-- Opening Marker --

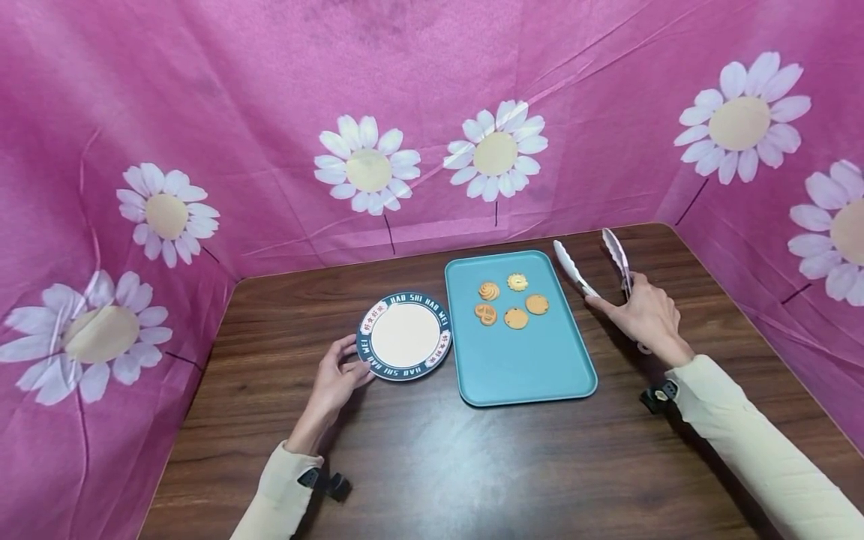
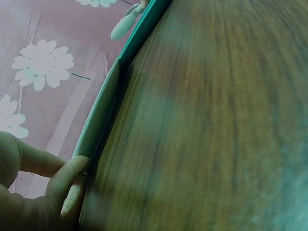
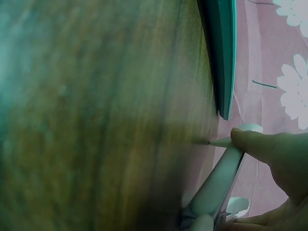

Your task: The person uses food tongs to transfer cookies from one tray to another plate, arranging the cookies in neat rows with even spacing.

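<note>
Cookies [image 1: 516, 318]: all five on tray [image 1: 523, 367], right of centre.
Plate [image 1: 405, 335]: bare, mid-frame.
Left hand [image 1: 334, 379]: pinches plate rim.
Right hand [image 1: 648, 316]: grips tongs [image 1: 574, 269], spread wide.

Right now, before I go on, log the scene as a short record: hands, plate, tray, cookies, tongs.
left hand: holds the left rim of the plate
plate: white centre, dark lettered rim, left of the tray; contact with it unclear
tray: teal, on the wooden table, between plate and tongs
cookies: five, in the tray's far half
right hand: holds the tongs
tongs: arms spread, tips pointing away from the person, right of the tray
</note>
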`<state>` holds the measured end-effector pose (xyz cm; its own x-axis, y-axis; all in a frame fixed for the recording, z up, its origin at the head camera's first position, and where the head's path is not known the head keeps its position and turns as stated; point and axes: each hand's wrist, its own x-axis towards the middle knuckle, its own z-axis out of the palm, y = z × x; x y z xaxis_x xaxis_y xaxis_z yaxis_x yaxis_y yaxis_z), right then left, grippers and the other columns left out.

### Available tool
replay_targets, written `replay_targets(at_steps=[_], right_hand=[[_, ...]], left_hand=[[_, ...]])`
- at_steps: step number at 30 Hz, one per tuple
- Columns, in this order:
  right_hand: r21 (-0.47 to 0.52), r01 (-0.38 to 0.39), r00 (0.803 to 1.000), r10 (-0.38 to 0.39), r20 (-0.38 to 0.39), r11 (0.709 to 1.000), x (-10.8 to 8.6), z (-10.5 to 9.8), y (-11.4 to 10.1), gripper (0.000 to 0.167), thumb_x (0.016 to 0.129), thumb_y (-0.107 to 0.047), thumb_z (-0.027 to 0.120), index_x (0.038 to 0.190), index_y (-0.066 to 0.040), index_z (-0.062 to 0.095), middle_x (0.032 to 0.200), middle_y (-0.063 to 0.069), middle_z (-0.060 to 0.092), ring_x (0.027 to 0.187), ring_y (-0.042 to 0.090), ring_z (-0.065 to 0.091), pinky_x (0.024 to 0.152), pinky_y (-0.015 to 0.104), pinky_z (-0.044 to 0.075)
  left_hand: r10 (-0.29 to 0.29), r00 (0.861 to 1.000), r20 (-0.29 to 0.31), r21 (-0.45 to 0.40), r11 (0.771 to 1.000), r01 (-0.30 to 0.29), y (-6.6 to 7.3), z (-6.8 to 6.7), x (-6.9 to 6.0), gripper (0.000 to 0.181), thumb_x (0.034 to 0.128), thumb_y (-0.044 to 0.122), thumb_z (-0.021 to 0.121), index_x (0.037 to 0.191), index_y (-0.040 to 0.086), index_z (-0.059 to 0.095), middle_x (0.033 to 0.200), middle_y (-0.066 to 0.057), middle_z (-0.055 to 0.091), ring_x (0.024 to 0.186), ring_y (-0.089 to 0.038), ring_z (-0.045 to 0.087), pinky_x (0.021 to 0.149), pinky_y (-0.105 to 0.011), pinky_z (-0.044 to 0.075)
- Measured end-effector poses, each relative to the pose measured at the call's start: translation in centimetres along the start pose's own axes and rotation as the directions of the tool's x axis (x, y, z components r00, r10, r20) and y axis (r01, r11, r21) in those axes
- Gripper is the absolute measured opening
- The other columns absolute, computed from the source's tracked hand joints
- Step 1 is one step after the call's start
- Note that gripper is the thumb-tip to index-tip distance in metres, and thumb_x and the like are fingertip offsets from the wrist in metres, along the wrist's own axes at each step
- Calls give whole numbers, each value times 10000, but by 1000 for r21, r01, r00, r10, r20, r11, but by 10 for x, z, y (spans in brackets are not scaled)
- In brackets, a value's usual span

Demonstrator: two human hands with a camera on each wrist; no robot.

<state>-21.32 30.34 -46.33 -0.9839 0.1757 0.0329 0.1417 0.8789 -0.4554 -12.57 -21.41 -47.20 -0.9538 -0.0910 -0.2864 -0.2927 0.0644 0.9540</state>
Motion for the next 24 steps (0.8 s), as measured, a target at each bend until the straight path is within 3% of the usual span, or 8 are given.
replay_targets(at_steps=[6,15,24], right_hand=[[56,11,1000,-10,-13,998,-2,0,-1,1039,883,-692,690,1507,72,366,1047,350,619,1000,597,614,619,586,488],[100,82,996,-77,-52,992,-2,-1,-5,947,890,-604,746,1481,40,384,940,300,627,902,537,631,660,590,490],[116,209,972,-194,-130,971,-7,-6,-11,741,952,-464,731,1455,21,485,1132,359,647,992,563,619,730,672,489]], left_hand=[[1,1000,-3,-1,1000,-1,1,1,-1,658,958,-166,542,1565,-28,326,1504,-264,422,952,-77,682,821,-172,662],[20,1000,11,-5,1000,-20,1,0,-2,639,965,-167,530,1558,-50,321,1502,-285,397,961,-89,668,820,-170,661],[27,999,20,-14,1000,-26,2,0,-3,640,972,-160,527,1563,-61,304,1510,-287,386,956,-81,668,820,-172,661]])
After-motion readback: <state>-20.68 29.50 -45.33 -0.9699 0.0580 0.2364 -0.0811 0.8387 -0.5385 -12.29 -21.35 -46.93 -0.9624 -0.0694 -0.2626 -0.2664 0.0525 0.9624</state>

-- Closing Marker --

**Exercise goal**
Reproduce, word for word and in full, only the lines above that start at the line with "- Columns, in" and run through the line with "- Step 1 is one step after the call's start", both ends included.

**Response below**
- Columns, in this order:
  right_hand: r21 (-0.47 to 0.52), r01 (-0.38 to 0.39), r00 (0.803 to 1.000), r10 (-0.38 to 0.39), r20 (-0.38 to 0.39), r11 (0.709 to 1.000), x (-10.8 to 8.6), z (-10.5 to 9.8), y (-11.4 to 10.1), gripper (0.000 to 0.167), thumb_x (0.016 to 0.129), thumb_y (-0.107 to 0.047), thumb_z (-0.027 to 0.120), index_x (0.038 to 0.190), index_y (-0.066 to 0.040), index_z (-0.062 to 0.095), middle_x (0.032 to 0.200), middle_y (-0.063 to 0.069), middle_z (-0.060 to 0.092), ring_x (0.027 to 0.187), ring_y (-0.042 to 0.090), ring_z (-0.065 to 0.091), pinky_x (0.024 to 0.152), pinky_y (-0.015 to 0.104), pinky_z (-0.044 to 0.075)
  left_hand: r10 (-0.29 to 0.29), r00 (0.861 to 1.000), r20 (-0.29 to 0.31), r21 (-0.45 to 0.40), r11 (0.771 to 1.000), r01 (-0.30 to 0.29), y (-6.6 to 7.3), z (-6.8 to 6.7), x (-6.9 to 6.0), gripper (0.000 to 0.181), thumb_x (0.034 to 0.128), thumb_y (-0.044 to 0.122), thumb_z (-0.021 to 0.121), index_x (0.037 to 0.191), index_y (-0.040 to 0.086), index_z (-0.059 to 0.095), middle_x (0.033 to 0.200), middle_y (-0.066 to 0.057), middle_z (-0.055 to 0.091), ring_x (0.024 to 0.186), ring_y (-0.089 to 0.038), ring_z (-0.045 to 0.087), pinky_x (0.021 to 0.149), pinky_y (-0.105 to 0.011), pinky_z (-0.044 to 0.075)
- Measured end-effector poses, each relative to the pose measured at the call's start: translation in centimetres along the start pose's own axes and rotation as the directions of the tool's x axis (x, y, z components r00, r10, r20) and y axis (r01, r11, r21) in those axes
- Gripper is the absolute measured opening
- The other columns absolute, computed from the source's tracked hand joints
- Step 1 is one step after the call's start

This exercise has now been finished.